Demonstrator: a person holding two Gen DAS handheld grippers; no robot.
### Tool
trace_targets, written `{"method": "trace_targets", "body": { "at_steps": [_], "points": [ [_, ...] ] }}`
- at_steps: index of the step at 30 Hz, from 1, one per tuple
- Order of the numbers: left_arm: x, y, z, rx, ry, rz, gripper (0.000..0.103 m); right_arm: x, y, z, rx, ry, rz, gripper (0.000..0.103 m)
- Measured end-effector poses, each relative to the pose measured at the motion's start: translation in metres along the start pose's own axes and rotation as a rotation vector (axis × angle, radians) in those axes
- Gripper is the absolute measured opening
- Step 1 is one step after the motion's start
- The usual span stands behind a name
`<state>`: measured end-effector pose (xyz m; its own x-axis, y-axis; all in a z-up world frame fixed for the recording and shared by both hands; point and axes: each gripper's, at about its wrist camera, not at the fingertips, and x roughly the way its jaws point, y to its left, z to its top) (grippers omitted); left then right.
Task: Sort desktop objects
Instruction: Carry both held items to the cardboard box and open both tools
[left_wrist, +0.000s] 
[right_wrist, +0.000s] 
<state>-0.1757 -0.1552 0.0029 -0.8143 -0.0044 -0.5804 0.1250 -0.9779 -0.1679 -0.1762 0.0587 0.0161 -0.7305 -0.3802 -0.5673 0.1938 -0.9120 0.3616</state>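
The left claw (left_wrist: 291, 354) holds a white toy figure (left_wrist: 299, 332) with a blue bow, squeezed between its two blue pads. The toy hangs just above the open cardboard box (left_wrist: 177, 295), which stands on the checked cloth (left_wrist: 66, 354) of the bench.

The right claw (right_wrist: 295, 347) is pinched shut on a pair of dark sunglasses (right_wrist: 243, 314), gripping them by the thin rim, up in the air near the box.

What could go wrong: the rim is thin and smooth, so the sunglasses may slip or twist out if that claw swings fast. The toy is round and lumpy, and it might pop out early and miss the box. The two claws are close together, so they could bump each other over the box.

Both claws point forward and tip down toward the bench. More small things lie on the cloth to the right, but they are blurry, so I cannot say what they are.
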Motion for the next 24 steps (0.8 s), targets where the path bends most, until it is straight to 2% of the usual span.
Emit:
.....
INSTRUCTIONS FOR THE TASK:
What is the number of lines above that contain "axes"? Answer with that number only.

RESULT:
2